FCA warns banks about financial crime risks posed by cryptocurrencies

The financial watchdog recommends a number of “good practices” to help banks mitigate these risks

FCA warns banks about financial crime risks posed by cryptocurrencies

The UK’s financial watchdog has issued its latest warning on cryptocurrencies, informing British banks about the potential risks posed by this new asset class.

In a letter addressed to bank chief executive officers, the Financial Conduct Authority (FCA) recommended a number “good practices” designed to help banks mitigate the financial crime risks posed by digital currencies.

While the regulator acknowledged that there were many “non-criminal motives’ for using cryptocurrencies, it also warned that “this class of product can also be abused because it offers potential anonymity and the ability to move money between countries”.

The regulator advised that banks might need to increase their scrutiny of clients offering crypto-related services. The FCA recommended a number of appropriate actions that banks may consider in order to mitigate the risk of financial crimes. Some of those include: developing staff knowledge and expertise on cryptocurrencies to help them identify the clients or activities that pose a high risk of financial crime; updating their existing financial crime frameworks to ensure that they reflect crypto-related activities and engaging with clients to understand the nature of their business and the risks they pose.

“Following a risk-based approach does not mean banks should approach all clients operating in these activities in the same way. Instead, we expect banks to recognise that the risk associated with different business relationships in a single broad category can vary, and to manage those risks appropriately,” the FCA said.

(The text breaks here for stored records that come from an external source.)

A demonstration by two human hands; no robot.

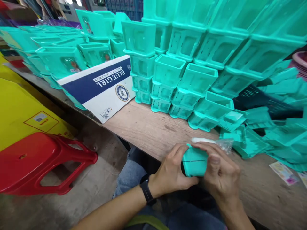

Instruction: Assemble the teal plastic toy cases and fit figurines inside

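Observation:
Between my two hands, at the table's near edge, is a small teal plastic box (195,161) with a dark seam across its face. My left hand (171,171) wraps its left side, with the thumb along the bottom edge. On the other side my right hand (219,169) grips the box with bent fingers, and the thumb is raised near its right edge. Just beyond my right hand lie a white stick-like object (202,140) and a clear plastic bag (226,145) with small bits in it. The underside of the box is hidden.
Stacked teal plastic containers (168,72) line the back of the wooden table (141,127). A Blue Girl carton panel (100,86) leans at the left. Loose teal parts (251,143) and printed cards (284,172) lie to the right. A red stool (40,159) stands beside the table.

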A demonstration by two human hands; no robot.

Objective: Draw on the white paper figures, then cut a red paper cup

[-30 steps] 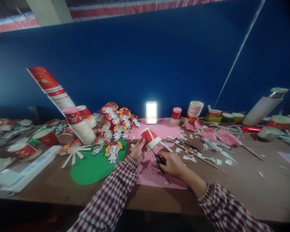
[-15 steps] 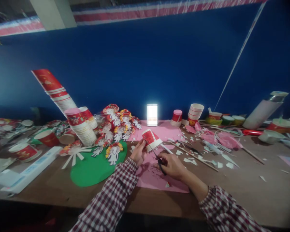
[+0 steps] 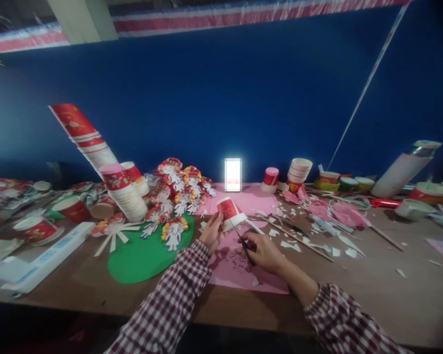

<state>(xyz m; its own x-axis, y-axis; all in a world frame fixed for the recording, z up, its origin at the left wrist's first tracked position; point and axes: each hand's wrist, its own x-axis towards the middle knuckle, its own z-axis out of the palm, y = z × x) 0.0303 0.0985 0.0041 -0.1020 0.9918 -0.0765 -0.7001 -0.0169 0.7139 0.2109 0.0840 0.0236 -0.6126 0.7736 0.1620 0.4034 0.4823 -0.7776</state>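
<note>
A red and white paper cup [image 3: 228, 210] is tilted on its side in my left hand [image 3: 212, 233], whose thumb and fingers close on its left side. My right hand [image 3: 263, 251] is wrapped round dark-handled scissors [image 3: 246, 248]. Their blades reach up to the cup's white rim; whether they cut into it I cannot tell. Beneath both hands lies a pink sheet [image 3: 229, 275] with small scraps on it. Left of my hands, paper figures with red and yellow frills [image 3: 173, 233] lie on a green sheet [image 3: 140, 260].
Tall stacks of paper cups [image 3: 125, 196] lean at the left. Paper scraps [image 3: 291, 246], wooden sticks [image 3: 302, 241] and pink paper pieces [image 3: 350, 214] litter the right side. A glowing phone-shaped screen [image 3: 233, 175] stands at the back before a blue partition [image 3: 221, 98].
Almost nothing differs. The scissor blades look slightly closer together, and the cup and both hands stay in nearly the same place.
</note>
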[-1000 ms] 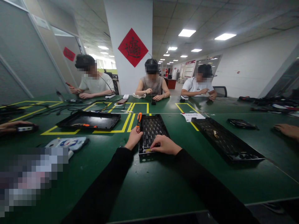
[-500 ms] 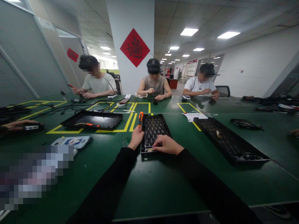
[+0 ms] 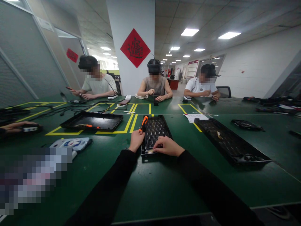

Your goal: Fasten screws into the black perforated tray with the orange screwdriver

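Note:
My left hand (image 3: 136, 140) is closed around a tool with an orange-and-black handle (image 3: 143, 123), which points up and slightly right; its working end is hidden. That hand rests at the left edge of a shallow black plastic case (image 3: 154, 130) with rows of metallic-looking pieces inside. Over the case's near end, my right hand (image 3: 168, 146) has thumb and fingers pinched together. A small pale part (image 3: 150, 151) lies right by those fingertips; whether they grip it I cannot tell.
A longer black case (image 3: 231, 142) lies to the right, and a black tray (image 3: 92, 121) with orange items to the left. A phone in a patterned case (image 3: 72, 142) is nearer. Several people sit across the green table (image 3: 152, 188); another person's hand (image 3: 20, 125) shows far left.
The orange-and-black tool in my left hand has tilted to the right, over the case's edge. My right hand stays pinched at nearly the same spot.

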`<control>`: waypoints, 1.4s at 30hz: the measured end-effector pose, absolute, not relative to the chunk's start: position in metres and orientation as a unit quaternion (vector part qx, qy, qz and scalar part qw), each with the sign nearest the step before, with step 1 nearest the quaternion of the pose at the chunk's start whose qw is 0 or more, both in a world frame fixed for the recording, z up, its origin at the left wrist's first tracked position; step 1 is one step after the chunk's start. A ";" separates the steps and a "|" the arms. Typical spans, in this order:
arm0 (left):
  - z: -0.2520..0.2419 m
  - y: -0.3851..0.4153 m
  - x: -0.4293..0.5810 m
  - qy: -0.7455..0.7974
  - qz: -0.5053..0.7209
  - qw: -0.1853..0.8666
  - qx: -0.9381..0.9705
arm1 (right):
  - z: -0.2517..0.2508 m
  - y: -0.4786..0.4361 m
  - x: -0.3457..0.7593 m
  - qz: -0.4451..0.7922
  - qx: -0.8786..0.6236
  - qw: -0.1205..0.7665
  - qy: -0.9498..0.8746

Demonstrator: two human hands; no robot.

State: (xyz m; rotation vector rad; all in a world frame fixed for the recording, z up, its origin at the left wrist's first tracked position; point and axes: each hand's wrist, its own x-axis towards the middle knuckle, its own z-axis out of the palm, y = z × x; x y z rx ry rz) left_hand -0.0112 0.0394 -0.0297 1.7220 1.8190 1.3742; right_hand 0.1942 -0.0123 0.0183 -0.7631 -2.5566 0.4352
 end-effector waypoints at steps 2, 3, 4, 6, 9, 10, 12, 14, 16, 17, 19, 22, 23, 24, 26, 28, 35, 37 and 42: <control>-0.032 0.041 -0.013 0.623 0.482 0.169 0.593 | 0.018 -0.012 0.194 0.158 -0.276 0.217 -0.923; -0.032 0.042 -0.013 0.620 0.484 0.176 0.593 | 0.018 -0.012 0.194 0.159 -0.275 0.219 -0.923; -0.033 0.042 -0.014 0.616 0.485 0.181 0.593 | 0.019 -0.012 0.194 0.160 -0.274 0.222 -0.922; -0.032 0.041 -0.014 0.614 0.488 0.181 0.594 | 0.019 -0.013 0.194 0.164 -0.269 0.233 -0.920; -0.031 0.040 -0.014 0.613 0.490 0.175 0.594 | 0.020 -0.013 0.194 0.177 -0.269 0.240 -0.916; -0.031 0.040 -0.014 0.613 0.491 0.175 0.594 | 0.020 -0.013 0.194 0.179 -0.272 0.238 -0.915; -0.030 0.039 -0.013 0.613 0.491 0.177 0.593 | 0.020 -0.013 0.194 0.180 -0.279 0.229 -0.915; -0.029 0.039 -0.013 0.614 0.492 0.179 0.592 | 0.021 -0.014 0.195 0.178 -0.279 0.223 -0.917; -0.029 0.038 -0.012 0.613 0.491 0.181 0.591 | 0.021 -0.014 0.195 0.178 -0.275 0.223 -0.918; -0.028 0.038 -0.012 0.613 0.491 0.182 0.591 | 0.021 -0.014 0.195 0.180 -0.273 0.223 -0.918; -0.027 0.037 -0.012 0.610 0.494 0.181 0.592 | 0.020 -0.014 0.194 0.183 -0.271 0.225 -0.918; -0.027 0.037 -0.013 0.610 0.494 0.173 0.594 | 0.020 -0.014 0.194 0.185 -0.267 0.238 -0.915; -0.028 0.037 -0.013 0.612 0.493 0.171 0.595 | 0.020 -0.014 0.194 0.186 -0.265 0.242 -0.915; -0.028 0.038 -0.013 0.613 0.491 0.169 0.596 | 0.020 -0.014 0.194 0.188 -0.263 0.244 -0.914; -0.029 0.038 -0.012 0.613 0.491 0.167 0.596 | 0.019 -0.014 0.194 0.190 -0.267 0.239 -0.914; -0.029 0.038 -0.011 0.609 0.495 0.170 0.595 | 0.020 -0.014 0.195 0.188 -0.278 0.230 -0.914; -0.010 0.036 -0.029 0.547 0.658 0.195 0.479 | 0.023 -0.016 0.194 0.193 -0.276 0.218 -0.916; -0.004 0.034 -0.041 0.524 0.709 0.198 0.429 | 0.023 -0.015 0.194 0.194 -0.282 0.217 -0.914; 0.003 0.030 -0.061 0.454 0.760 0.265 0.382 | 0.021 -0.014 0.195 0.191 -0.285 0.222 -0.913</control>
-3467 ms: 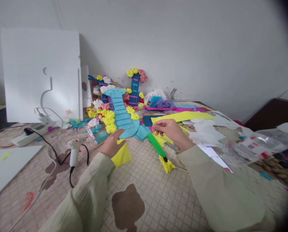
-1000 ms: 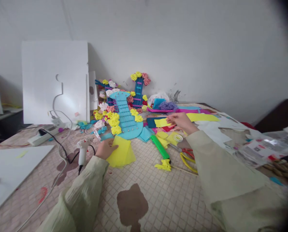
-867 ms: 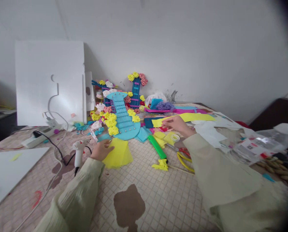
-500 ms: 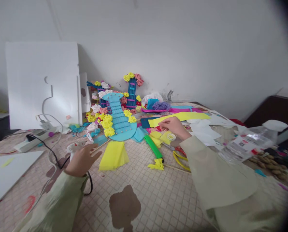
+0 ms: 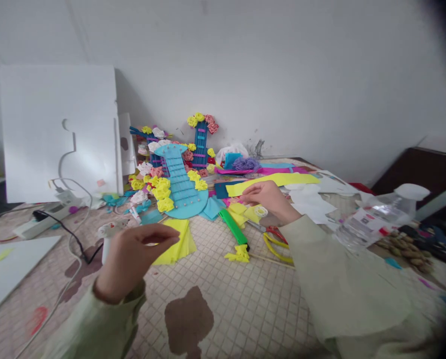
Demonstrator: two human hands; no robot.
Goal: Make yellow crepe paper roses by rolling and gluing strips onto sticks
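Observation:
My left hand (image 5: 133, 257) is raised over the table with thumb and fingers pinched together. Its fingertips overlap a folded yellow crepe paper piece (image 5: 183, 244); whether they grip it or anything small cannot be made out. My right hand (image 5: 271, 199) is closed at the fingertips, just in front of a long yellow paper strip (image 5: 294, 178); what it pinches, if anything, is hidden. Between the hands lie a green utility knife (image 5: 233, 227) and a crumpled yellow paper flower (image 5: 238, 253). A light-blue guitar-shaped board (image 5: 185, 192) with strings and yellow paper flowers leans behind them.
Yellow-handled scissors (image 5: 277, 247) and a tape roll (image 5: 260, 212) lie by my right sleeve. A clear plastic bottle (image 5: 372, 219) is at right. At left are a glue gun (image 5: 109, 232), a power strip (image 5: 43, 222) with cables, and a white board (image 5: 60, 134).
My left hand has lifted and moved right, its spread fingers closing to a pinch over the yellow paper. My right hand stays near the strip, its fingertips slightly lower. The view shifted slightly.

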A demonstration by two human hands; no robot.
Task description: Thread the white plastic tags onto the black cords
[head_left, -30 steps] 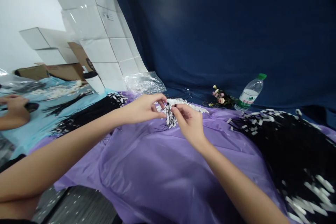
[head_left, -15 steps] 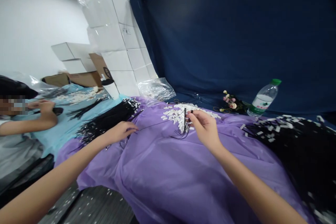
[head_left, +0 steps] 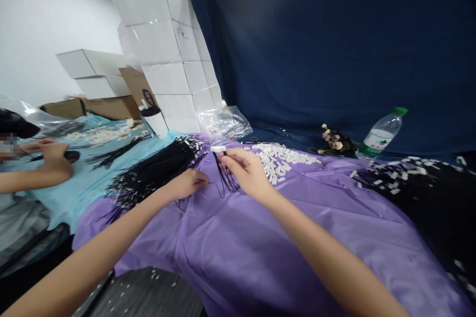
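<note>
My right hand [head_left: 245,171] pinched a white tag [head_left: 218,149] with black cords [head_left: 225,178] dangling; left hand [head_left: 188,184] lay half-curled, fingertips on the purple sheet [head_left: 260,237].

Small assembly/packing workroom, not a home. Evidence: stacked white cartons [head_left: 163,54] shrink-wrapped against the wall, brown cardboard boxes [head_left: 107,106], worktop [head_left: 260,247] draped in purple plastic sheet, bulk heaps of black cords [head_left: 156,171] and loose white tags [head_left: 282,156], a second person's hand [head_left: 52,151] working at the adjoining blue-covered station.
</note>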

When dealing with retail customers who are engaged in crypto trading, banks should consider customers who contribute large sums to initial coin offerings (ICOs) as being more likely to fall victims to investment fraud. Meanwhile, if a firm identifies that a customer or client is using a state-sponsored digital currency which is designed to “evade international financial sanctions”, it should consider it as another high-risk indicator.